┌─ Source data

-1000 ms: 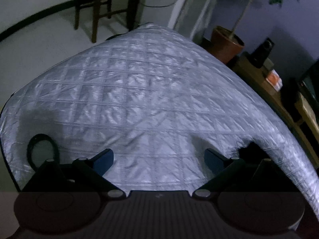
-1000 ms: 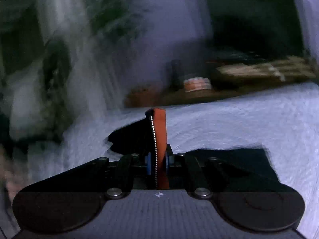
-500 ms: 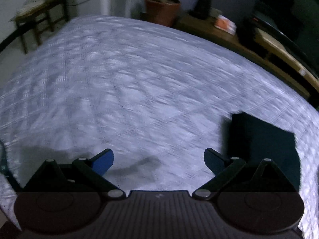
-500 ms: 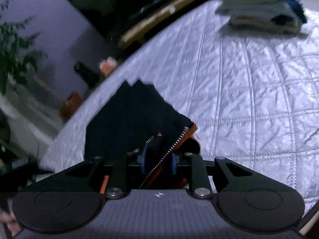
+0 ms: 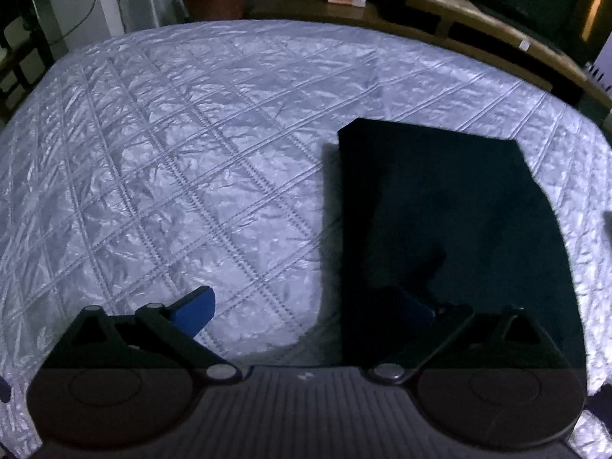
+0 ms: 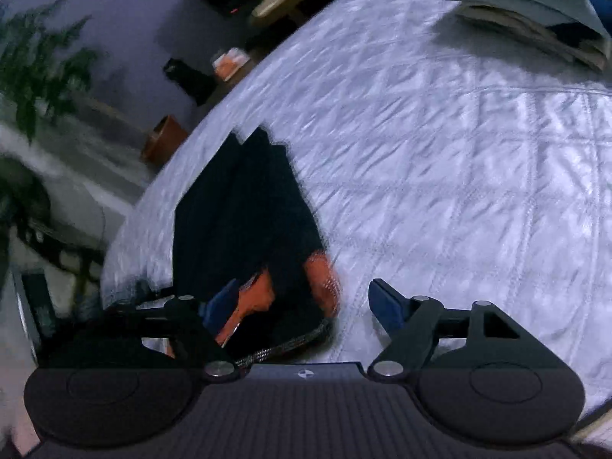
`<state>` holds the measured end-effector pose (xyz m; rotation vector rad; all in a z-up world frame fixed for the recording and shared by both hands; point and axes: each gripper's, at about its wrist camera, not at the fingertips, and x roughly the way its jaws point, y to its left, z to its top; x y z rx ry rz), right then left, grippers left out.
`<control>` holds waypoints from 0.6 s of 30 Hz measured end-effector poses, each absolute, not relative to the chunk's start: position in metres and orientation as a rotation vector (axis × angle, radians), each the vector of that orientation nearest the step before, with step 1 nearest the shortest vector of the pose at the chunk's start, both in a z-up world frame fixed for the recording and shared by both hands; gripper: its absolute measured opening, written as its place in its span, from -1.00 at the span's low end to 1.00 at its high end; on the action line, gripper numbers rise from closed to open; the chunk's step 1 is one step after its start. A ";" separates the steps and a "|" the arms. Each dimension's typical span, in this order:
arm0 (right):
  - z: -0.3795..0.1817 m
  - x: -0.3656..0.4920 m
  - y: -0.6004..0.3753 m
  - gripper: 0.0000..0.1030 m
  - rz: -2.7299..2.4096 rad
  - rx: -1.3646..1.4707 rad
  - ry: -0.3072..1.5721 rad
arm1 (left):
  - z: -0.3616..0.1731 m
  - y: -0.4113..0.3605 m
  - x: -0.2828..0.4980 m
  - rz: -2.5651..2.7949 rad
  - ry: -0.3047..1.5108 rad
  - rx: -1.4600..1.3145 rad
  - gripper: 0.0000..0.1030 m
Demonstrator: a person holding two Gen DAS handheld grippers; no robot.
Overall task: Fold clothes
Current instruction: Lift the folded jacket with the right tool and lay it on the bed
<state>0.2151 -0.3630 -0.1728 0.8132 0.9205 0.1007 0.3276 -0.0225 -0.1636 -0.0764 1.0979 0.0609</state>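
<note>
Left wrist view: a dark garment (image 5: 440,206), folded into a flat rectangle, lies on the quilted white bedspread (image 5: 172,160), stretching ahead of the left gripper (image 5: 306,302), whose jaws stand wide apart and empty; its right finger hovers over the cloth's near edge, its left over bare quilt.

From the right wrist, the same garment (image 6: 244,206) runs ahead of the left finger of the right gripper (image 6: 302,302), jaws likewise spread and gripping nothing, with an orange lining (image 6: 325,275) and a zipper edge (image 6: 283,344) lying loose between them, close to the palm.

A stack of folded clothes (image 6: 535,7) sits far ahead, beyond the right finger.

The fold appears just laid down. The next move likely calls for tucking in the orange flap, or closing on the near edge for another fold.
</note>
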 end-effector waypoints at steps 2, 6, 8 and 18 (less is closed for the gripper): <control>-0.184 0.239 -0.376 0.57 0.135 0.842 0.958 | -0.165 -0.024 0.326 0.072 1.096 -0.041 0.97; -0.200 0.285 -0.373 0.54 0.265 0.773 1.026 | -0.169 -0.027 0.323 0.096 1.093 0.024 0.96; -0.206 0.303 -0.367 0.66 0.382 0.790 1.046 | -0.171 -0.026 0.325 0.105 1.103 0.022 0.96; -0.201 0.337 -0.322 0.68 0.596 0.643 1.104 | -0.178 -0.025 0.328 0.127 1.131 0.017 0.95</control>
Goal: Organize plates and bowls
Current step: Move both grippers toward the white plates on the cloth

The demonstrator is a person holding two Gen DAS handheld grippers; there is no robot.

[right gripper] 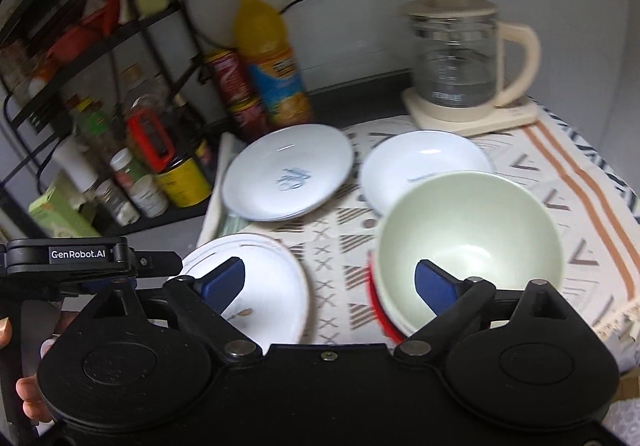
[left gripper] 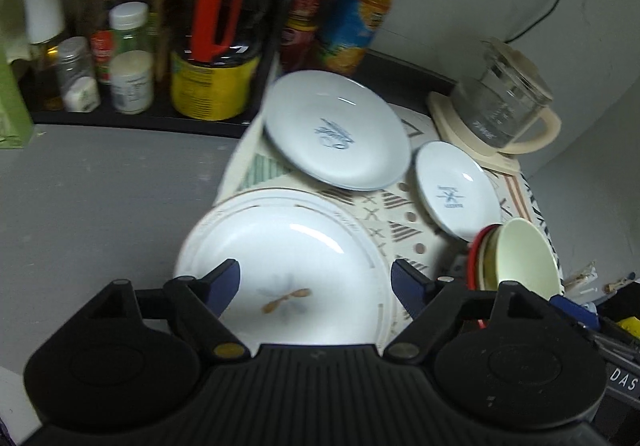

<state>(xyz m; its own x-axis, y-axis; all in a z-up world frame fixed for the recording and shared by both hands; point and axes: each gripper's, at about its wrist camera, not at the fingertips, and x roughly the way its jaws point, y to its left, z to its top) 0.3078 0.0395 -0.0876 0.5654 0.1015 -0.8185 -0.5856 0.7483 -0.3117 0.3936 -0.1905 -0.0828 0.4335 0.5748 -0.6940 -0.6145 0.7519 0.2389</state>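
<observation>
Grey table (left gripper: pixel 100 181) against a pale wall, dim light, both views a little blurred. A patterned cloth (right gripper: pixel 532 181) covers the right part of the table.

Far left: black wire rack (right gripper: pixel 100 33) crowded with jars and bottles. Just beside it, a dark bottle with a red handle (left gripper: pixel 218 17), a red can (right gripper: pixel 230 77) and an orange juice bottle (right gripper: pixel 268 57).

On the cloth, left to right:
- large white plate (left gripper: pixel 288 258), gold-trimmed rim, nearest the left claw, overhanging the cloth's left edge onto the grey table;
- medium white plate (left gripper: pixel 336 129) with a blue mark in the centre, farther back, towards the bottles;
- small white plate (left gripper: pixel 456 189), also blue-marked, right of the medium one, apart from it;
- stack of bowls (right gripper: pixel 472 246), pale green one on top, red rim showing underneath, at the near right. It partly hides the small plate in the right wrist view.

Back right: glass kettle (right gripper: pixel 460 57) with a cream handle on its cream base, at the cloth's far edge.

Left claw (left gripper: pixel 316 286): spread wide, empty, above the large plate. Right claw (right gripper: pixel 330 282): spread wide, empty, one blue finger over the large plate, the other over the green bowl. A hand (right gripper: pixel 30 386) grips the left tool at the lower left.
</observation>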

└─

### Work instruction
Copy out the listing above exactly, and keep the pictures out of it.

### Answer
-1000 ms: 
-1000 ms: 
-500 ms: 
-500 ms: 
+0 ms: 
+0 ms: 
`<state>` holds the measured end-effector pose (xyz m; rotation vector rad; all in a z-up world frame fixed for the recording and shared by both hands; point and axes: each gripper's, at about its wrist camera, not at the fingertips, and x roughly the way its jaws point, y to its left, z to its top; x y z rx ry rz), right then left, grippers left out.
`<control>` holds waypoints from 0.6 s of 30 Hz measured end-effector poses, each absolute, not relative to the chunk's start: position in metres and orientation as a rotation vector (axis × angle, radians), each the vector of that orientation nearest the step before, with step 1 nearest the shortest vector of the pose at the chunk's start, both in a z-up world frame fixed for the recording and shared by both hands; gripper: its absolute measured opening, written as its place in its span, from -1.00 at the span's low end to 1.00 at its high end; on the action line, gripper numbers rise from closed to open; the chunk's step 1 is one step after its start. A ";" separates the steps and a "|" the arms. Each dimension's typical span, in this order:
arm0 (right):
  - z: -0.3795..0.1817 m
  - x: -0.3656..0.4920 m
  - y: -0.6004..0.3753 m
  - gripper: 0.0000..0.1030 m
  - rz: -2.7299..2.4096 rad
  - rx: -1.3646..1.4707 rad
  - ry: -0.3072..1.5721 rad
arm1 (left):
  - z: -0.3616..0.1731 m
  - y: -0.4113..0.3605 m
  - x: -0.2828..0.4980 m
  - rz: -2.5651..2.7949 rad
  - ry: -0.3047..1.5108 rad
  - rx: -1.4600..1.3145 rad
  - gripper: 0.0000..0.1030 m
Demonstrator: a person holding two Gen DAS handheld grippers; no robot.
Overall task: Fold clothes
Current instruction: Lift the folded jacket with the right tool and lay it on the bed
<state>0.2151 -0.3630 -0.1728 0.8132 0.9205 0.1007 0.3276 -0.0225 -0.1636 -0.0764 1.0979 0.0609</state>
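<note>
Left wrist view: a dark garment (image 5: 440,206), folded into a flat rectangle, lies on the quilted white bedspread (image 5: 172,160), stretching ahead of the left gripper (image 5: 306,302), whose jaws stand wide apart and empty; its right finger hovers over the cloth's near edge, its left over bare quilt.

From the right wrist, the same garment (image 6: 244,206) runs ahead of the left finger of the right gripper (image 6: 302,302), jaws likewise spread and gripping nothing, with an orange lining (image 6: 325,275) and a zipper edge (image 6: 283,344) lying loose between them, close to the palm.

A stack of folded clothes (image 6: 535,7) sits far ahead, beyond the right finger.

The fold appears just laid down. The next move likely calls for tucking in the orange flap, or closing on the near edge for another fold.
</note>
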 end-effector waypoints at steps 2, 6, 8 and 18 (less is closed for the gripper): <control>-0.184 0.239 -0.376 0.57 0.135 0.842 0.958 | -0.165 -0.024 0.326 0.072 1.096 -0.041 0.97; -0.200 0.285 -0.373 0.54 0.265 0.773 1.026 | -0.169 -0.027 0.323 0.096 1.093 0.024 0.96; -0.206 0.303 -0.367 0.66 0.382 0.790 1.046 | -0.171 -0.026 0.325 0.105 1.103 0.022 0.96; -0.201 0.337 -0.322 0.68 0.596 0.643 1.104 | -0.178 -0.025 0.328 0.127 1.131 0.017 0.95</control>
Goal: Organize plates and bowls
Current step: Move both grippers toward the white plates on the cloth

The demonstrator is a person holding two Gen DAS handheld grippers; there is no robot.

[right gripper] 
[left gripper] 

<state>(xyz m; its own x-axis, y-axis; all in a z-up world frame fixed for the recording and shared by both hands; point and axes: each gripper's, at about its wrist camera, not at the fingertips, and x roughly the way its jaws point, y to its left, z to its top) 0.3078 0.0395 -0.0876 0.5654 0.1015 -0.8185 -0.5856 0.7483 -0.3117 0.3936 -0.1905 -0.0828 0.4335 0.5748 -0.6940 -0.6145 0.7519 0.2389</state>
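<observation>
Grey table (left gripper: pixel 100 181) against a pale wall, dim light, both views a little blurred. A patterned cloth (right gripper: pixel 532 181) covers the right part of the table.

Far left: black wire rack (right gripper: pixel 100 33) crowded with jars and bottles. Just beside it, a dark bottle with a red handle (left gripper: pixel 218 17), a red can (right gripper: pixel 230 77) and an orange juice bottle (right gripper: pixel 268 57).

On the cloth, left to right:
- large white plate (left gripper: pixel 288 258), gold-trimmed rim, nearest the left claw, overhanging the cloth's left edge onto the grey table;
- medium white plate (left gripper: pixel 336 129) with a blue mark in the centre, farther back, towards the bottles;
- small white plate (left gripper: pixel 456 189), also blue-marked, right of the medium one, apart from it;
- stack of bowls (right gripper: pixel 472 246), pale green one on top, red rim showing underneath, at the near right. It partly hides the small plate in the right wrist view.

Back right: glass kettle (right gripper: pixel 460 57) with a cream handle on its cream base, at the cloth's far edge.

Left claw (left gripper: pixel 316 286): spread wide, empty, above the large plate. Right claw (right gripper: pixel 330 282): spread wide, empty, one blue finger over the large plate, the other over the green bowl. A hand (right gripper: pixel 30 386) grips the left tool at the lower left.
</observation>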

There is nothing further in this answer.